▶ Entries shown
_ _ _

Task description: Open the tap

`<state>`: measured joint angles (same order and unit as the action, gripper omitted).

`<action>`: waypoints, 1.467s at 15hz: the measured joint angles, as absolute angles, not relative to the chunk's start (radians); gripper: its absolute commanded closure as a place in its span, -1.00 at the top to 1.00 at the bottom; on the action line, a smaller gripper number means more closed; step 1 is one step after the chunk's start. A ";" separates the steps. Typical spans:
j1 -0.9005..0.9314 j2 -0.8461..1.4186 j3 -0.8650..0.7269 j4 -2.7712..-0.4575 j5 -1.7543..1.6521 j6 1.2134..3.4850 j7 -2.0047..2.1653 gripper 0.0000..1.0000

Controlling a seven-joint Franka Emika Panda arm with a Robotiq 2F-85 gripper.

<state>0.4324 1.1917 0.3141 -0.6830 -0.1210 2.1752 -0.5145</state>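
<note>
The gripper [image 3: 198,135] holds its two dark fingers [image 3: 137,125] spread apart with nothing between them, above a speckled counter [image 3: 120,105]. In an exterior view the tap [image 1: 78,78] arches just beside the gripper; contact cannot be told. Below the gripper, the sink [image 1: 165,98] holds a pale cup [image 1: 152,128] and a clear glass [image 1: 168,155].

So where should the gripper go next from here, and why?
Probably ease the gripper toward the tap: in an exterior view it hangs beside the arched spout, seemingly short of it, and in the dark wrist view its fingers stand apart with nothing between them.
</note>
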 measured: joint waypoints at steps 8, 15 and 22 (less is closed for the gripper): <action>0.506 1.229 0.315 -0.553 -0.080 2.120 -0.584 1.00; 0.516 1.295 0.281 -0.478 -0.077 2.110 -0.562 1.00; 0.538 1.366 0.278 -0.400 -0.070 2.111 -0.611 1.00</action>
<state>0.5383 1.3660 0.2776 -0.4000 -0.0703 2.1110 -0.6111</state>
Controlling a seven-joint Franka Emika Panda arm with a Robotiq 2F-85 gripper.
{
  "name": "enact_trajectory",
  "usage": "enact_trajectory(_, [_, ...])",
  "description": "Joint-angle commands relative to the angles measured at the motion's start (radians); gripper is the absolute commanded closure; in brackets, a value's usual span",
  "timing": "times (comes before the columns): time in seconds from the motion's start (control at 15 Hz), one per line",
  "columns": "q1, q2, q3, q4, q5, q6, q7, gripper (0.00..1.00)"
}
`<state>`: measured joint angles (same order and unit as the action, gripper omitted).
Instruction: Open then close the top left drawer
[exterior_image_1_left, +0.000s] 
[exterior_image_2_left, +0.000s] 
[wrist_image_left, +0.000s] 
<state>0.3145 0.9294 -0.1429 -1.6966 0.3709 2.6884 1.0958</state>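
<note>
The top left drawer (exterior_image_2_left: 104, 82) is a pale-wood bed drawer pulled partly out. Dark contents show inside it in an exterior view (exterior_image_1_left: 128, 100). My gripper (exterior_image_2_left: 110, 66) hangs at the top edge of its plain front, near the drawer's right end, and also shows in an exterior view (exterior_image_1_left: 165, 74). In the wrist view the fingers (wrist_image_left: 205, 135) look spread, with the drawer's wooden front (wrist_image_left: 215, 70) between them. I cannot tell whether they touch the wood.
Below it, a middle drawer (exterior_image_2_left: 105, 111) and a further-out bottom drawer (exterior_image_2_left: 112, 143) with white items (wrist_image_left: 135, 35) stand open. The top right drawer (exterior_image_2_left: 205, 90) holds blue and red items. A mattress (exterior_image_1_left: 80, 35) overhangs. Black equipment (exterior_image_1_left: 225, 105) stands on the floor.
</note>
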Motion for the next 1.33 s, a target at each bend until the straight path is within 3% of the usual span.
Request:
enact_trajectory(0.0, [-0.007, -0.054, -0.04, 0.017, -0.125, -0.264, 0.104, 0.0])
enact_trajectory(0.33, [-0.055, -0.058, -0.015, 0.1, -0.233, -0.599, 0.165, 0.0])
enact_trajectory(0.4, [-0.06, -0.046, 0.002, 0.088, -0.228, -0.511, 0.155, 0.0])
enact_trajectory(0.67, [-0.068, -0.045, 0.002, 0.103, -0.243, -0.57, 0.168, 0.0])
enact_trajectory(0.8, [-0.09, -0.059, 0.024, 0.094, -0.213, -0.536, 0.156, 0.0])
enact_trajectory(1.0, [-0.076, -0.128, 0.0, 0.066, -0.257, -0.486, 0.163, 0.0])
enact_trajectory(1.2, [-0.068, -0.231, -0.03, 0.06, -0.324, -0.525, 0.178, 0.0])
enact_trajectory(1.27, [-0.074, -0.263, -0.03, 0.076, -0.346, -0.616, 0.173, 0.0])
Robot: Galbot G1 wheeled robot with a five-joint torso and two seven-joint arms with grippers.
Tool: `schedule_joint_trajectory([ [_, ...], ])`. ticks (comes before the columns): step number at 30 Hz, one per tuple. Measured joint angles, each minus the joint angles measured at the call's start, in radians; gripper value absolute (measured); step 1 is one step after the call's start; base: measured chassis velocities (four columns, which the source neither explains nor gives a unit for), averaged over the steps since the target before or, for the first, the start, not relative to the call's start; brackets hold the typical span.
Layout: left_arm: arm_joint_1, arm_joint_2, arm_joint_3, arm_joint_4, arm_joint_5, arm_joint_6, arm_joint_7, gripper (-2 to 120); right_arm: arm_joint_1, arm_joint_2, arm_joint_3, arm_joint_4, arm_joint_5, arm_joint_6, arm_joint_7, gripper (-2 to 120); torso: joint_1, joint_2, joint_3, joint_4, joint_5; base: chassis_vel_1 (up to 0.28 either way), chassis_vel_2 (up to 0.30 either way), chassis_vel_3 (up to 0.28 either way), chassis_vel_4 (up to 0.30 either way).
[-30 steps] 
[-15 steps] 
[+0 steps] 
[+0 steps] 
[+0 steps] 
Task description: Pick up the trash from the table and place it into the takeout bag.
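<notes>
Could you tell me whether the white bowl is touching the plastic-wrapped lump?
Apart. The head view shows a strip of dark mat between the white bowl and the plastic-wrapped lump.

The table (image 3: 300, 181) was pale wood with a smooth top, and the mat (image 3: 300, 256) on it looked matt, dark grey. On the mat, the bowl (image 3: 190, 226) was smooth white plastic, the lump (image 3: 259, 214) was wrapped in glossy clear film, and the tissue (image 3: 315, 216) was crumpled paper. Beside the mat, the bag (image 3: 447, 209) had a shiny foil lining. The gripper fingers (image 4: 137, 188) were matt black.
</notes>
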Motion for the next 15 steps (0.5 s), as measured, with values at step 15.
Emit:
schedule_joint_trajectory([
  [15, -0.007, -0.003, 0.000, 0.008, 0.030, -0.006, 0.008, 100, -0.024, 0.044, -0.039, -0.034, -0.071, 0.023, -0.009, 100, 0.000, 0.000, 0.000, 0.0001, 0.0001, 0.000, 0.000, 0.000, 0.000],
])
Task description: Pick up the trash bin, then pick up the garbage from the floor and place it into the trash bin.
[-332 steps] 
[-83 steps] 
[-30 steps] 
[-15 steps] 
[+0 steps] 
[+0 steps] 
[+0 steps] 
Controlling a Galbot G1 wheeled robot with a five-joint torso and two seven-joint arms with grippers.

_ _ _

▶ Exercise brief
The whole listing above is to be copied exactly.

▶ Result
Task description: Open the tap

`<state>`: measured joint angles (same order and unit as the action, gripper omitted).

`<action>`: waypoints, 1.467s at 15hz: the measured joint angles, as absolute angles, not relative to the chunk's start (radians); gripper: its absolute commanded closure as a place in its span, -1.00 at the top to 1.00 at the bottom; on the action line, a smaller gripper number means more closed; step 1 is one step after the chunk's start. A ";" separates the steps. Typical spans:
j1 -0.9005..0.9314 j2 -0.8461..1.4186 j3 -0.8650..0.7269 j4 -2.7712..-0.4575 j5 -1.7543..1.6521 j6 1.2134..3.4850 j7 -2.0047..2.1653 gripper 0.0000..1.0000

Controlling a seven-joint Franka Emika Panda arm with a Robotiq 2F-85 gripper.

<state>0.4324 1.1917 0.3141 -0.6830 -0.1210 2.1752 -0.5145</state>
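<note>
The gripper [image 3: 198,135] holds its two dark fingers [image 3: 137,125] spread apart with nothing between them, above a speckled counter [image 3: 120,105]. In an exterior view the tap [image 1: 78,78] arches just beside the gripper; contact cannot be told. Below the gripper, the sink [image 1: 165,98] holds a pale cup [image 1: 152,128] and a clear glass [image 1: 168,155].

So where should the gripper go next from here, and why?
Probably ease the gripper toward the tap: in an exterior view it hangs beside the arched spout, seemingly short of it, and in the dark wrist view its fingers stand apart with nothing between them.
</note>
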 measured: joint waypoints at steps 8, 15 and 22 (less is closed for the gripper): <action>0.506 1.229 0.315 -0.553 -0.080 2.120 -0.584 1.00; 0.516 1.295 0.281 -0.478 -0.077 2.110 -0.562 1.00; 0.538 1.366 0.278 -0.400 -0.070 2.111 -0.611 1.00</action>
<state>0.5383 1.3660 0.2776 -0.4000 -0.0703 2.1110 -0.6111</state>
Controlling a seven-joint Franka Emika Panda arm with a Robotiq 2F-85 gripper.
{
  "name": "enact_trajectory",
  "usage": "enact_trajectory(_, [_, ...])",
  "description": "Joint-angle commands relative to the angles measured at the motion's start (radians); gripper is the absolute commanded closure; in brackets, a value's usual span",
  "timing": "times (comes before the columns): time in seconds from the motion's start (control at 15 Hz), one per line",
  "columns": "q1, q2, q3, q4, q5, q6, q7, gripper (0.00..1.00)"
}
`<state>`: measured joint angles (same order and unit as the action, gripper omitted).
Instruction: Open then close the top left drawer
[exterior_image_1_left, +0.000s] 
[exterior_image_2_left, +0.000s] 
[wrist_image_left, +0.000s] 
<state>0.3145 0.9294 -0.1429 -1.6966 0.3709 2.6884 1.0958</state>
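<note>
The top left drawer (exterior_image_2_left: 104, 82) is a pale-wood bed drawer pulled partly out. Dark contents show inside it in an exterior view (exterior_image_1_left: 128, 100). My gripper (exterior_image_2_left: 110, 66) hangs at the top edge of its plain front, near the drawer's right end, and also shows in an exterior view (exterior_image_1_left: 165, 74). In the wrist view the fingers (wrist_image_left: 205, 135) look spread, with the drawer's wooden front (wrist_image_left: 215, 70) between them. I cannot tell whether they touch the wood.
Below it, a middle drawer (exterior_image_2_left: 105, 111) and a further-out bottom drawer (exterior_image_2_left: 112, 143) with white items (wrist_image_left: 135, 35) stand open. The top right drawer (exterior_image_2_left: 205, 90) holds blue and red items. A mattress (exterior_image_1_left: 80, 35) overhangs. Black equipment (exterior_image_1_left: 225, 105) stands on the floor.
</note>
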Motion for the next 1.33 s, a target at each bend until the straight path is within 3% of the usual span.
Request:
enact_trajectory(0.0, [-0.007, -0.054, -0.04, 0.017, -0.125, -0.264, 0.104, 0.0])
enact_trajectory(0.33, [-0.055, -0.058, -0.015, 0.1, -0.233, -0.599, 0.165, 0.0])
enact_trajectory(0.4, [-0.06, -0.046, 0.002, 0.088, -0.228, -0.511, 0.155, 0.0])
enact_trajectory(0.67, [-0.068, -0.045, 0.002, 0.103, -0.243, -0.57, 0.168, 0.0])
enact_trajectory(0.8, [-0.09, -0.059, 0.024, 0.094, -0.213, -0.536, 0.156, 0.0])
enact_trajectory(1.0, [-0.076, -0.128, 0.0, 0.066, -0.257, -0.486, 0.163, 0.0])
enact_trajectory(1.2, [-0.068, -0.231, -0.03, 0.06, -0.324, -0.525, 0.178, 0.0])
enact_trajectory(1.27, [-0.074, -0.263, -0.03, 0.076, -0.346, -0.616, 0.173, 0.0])
Robot: Galbot G1 wheeled robot with a five-joint torso and two seven-joint arms with grippers.
Tool: `schedule_joint_trajectory([ [_, ...], ])`. ticks (comes before the columns): step number at 30 Hz, one per tuple. Measured joint angles, each minus the joint angles measured at the call's start, in radians; gripper value absolute (measured); step 1 is one step after the call's start; base: measured chassis velocities (four columns, which the source neither explains nor gives a unit for), averaged over the steps since the target before or, for the first, the start, not relative to the call's start; brackets hold the typical span.
Layout: left_arm: arm_joint_1, arm_joint_2, arm_joint_3, arm_joint_4, arm_joint_5, arm_joint_6, arm_joint_7, gripper (-2 to 120); right_arm: arm_joint_1, arm_joint_2, arm_joint_3, arm_joint_4, arm_joint_5, arm_joint_6, arm_joint_7, gripper (-2 to 120); torso: joint_1, joint_2, joint_3, joint_4, joint_5; base: chassis_vel_1 (up to 0.28 either way), chassis_vel_2 (up to 0.30 either way), chassis_vel_3 (up to 0.28 either way), chassis_vel_4 (up to 0.30 either way).
[-30 steps] 
[-15 steps] 
[+0 steps] 
[+0 steps] 
[+0 steps] 
Task description: Pick up the trash from the table and place it into the takeout bag.
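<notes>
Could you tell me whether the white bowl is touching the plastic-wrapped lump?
Apart. The head view shows a strip of dark mat between the white bowl and the plastic-wrapped lump.

The table (image 3: 300, 181) was pale wood with a smooth top, and the mat (image 3: 300, 256) on it looked matt, dark grey. On the mat, the bowl (image 3: 190, 226) was smooth white plastic, the lump (image 3: 259, 214) was wrapped in glossy clear film, and the tissue (image 3: 315, 216) was crumpled paper. Beside the mat, the bag (image 3: 447, 209) had a shiny foil lining. The gripper fingers (image 4: 137, 188) were matt black.
</notes>
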Motion for the next 15 steps (0.5 s), as measured, with values at step 15.
Emit:
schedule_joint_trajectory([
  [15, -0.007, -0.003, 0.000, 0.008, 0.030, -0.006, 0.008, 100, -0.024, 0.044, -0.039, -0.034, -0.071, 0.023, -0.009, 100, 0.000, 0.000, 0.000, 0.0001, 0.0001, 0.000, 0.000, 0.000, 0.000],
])
Task description: Pick up the trash bin, then pick up the garbage from the floor and place it into the trash bin.
[-332 steps] 
[-83 steps] 
[-30 steps] 
[-15 steps] 
[+0 steps] 
[+0 steps] 
[+0 steps] 
Controlling a Galbot G1 wheeled robot with a five-joint torso and two seven-joint arms with grippers.

That is the complete answer to the exercise.